Moi, comme je suis un peu frileux, que j’aime la viande et le bon vin, que j’aime pas marcher quand il pleut, bref comme je suis pas pèlerin, j’ai pris le car.
Je les voyais à chaque étape. Le rythme de leur marche sacrée, qui se ralentissait, me donnait juste le temps d’explorer la ville, monuments et bas quartiers, d’y rencontrer un brin de fille et d’exprimer ma très grande piété pour cette fabuleuse création. Chapeau, patron.
Parfois les potes pèlerins passaient me voir à mon hôtel pour discuter théologie et quémander un bout de pain. En bon chrétien j’argumentais, mais je les laissais sur leur faim : pas question de les doper et de rendre leurs efforts vains. On ne plaisante pas avec le divin.

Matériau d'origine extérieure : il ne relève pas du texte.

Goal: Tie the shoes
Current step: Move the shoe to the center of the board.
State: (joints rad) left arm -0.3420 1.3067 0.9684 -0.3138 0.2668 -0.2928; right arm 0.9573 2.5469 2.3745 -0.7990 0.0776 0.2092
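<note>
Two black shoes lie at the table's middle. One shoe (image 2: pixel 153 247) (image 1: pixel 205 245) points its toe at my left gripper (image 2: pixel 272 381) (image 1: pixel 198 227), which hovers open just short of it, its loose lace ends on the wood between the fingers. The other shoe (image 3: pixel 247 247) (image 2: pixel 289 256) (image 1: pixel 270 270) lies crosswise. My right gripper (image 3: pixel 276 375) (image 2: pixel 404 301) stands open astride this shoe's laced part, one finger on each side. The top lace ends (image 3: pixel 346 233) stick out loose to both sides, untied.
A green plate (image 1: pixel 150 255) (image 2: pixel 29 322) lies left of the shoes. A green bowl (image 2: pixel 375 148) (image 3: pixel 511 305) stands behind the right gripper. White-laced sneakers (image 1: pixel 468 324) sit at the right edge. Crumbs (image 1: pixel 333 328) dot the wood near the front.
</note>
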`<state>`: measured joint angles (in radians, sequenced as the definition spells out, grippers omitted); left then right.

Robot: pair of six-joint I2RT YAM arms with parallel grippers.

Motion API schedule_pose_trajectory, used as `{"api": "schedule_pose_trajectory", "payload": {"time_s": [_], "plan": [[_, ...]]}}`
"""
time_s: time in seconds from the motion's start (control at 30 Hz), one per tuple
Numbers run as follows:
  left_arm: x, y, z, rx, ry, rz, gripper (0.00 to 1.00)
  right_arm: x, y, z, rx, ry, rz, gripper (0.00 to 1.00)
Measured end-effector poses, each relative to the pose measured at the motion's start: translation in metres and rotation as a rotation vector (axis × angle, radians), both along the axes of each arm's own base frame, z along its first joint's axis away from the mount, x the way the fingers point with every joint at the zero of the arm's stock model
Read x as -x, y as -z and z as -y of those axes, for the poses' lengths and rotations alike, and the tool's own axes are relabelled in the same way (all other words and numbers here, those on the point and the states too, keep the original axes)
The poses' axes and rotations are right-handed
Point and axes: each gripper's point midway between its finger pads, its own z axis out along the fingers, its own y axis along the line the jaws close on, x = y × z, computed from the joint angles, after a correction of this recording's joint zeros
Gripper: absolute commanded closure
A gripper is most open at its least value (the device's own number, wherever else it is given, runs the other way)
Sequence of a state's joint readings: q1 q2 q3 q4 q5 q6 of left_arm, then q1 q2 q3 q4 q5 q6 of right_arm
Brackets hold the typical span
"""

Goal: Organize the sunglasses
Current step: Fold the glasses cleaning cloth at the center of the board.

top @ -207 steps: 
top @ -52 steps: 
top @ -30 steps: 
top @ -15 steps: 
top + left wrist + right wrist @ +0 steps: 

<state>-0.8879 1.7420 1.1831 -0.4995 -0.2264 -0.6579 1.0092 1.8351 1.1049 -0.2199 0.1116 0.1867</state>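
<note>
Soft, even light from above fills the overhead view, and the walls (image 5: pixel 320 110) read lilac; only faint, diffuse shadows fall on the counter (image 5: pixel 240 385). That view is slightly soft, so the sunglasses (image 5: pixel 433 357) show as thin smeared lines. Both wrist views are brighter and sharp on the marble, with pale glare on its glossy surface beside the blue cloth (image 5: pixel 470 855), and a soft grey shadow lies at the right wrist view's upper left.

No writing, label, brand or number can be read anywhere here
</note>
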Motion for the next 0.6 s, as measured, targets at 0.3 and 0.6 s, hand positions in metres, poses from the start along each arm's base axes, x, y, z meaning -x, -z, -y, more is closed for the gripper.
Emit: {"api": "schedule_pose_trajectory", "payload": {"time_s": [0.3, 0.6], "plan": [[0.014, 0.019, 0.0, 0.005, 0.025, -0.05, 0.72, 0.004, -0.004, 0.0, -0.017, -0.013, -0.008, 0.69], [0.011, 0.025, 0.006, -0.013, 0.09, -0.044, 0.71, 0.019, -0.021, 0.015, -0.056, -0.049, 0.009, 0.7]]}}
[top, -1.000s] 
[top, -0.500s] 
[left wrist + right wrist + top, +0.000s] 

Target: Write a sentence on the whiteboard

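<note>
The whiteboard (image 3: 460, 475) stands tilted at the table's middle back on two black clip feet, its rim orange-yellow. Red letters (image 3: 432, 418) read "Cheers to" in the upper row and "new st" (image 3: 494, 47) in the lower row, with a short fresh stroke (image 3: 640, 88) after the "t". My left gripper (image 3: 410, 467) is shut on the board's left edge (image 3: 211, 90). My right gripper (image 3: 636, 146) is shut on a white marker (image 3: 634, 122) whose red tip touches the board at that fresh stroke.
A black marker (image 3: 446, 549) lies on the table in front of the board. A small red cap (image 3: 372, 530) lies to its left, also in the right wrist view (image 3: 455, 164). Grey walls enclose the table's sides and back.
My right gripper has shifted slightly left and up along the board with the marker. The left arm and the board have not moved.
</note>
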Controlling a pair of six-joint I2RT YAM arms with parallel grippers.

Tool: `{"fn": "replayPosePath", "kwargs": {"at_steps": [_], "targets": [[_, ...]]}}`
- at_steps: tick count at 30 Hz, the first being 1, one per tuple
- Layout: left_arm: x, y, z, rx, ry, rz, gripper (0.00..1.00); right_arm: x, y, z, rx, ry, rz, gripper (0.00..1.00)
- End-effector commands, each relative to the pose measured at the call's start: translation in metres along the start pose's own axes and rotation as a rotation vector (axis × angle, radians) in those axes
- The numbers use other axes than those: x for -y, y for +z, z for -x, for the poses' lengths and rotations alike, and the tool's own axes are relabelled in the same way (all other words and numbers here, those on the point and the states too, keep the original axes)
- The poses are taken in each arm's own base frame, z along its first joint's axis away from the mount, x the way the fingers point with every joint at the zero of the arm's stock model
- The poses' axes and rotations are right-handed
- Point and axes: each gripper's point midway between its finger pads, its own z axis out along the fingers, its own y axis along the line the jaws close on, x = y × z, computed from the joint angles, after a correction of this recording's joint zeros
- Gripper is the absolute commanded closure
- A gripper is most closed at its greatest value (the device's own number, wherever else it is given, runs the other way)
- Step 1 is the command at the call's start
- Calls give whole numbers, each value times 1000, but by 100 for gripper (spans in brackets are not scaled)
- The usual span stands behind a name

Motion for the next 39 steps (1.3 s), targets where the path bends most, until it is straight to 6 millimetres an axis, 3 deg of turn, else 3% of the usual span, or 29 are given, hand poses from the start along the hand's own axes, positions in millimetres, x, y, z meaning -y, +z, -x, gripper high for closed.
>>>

De cité en cité, nous avons voyagé ainsi, de concert désaccordé. Puis, j’ai dû prendre un mauvais virage: je me suis détourné de La Route. J’ai encore fêté quelques temps, tant qu’il me restait quelque argent, puis je suis rentré au pays.
C’est bien plus tard qu’on a appris que les pèlerins, presque arrivés, avaient été aplatis. Ils marchaient dans la nuit sans lune car ils avaient pris du retard et voulaient arriver pour Pâques. Mal leur en prit : un bus pressé les a expédiés ad patres.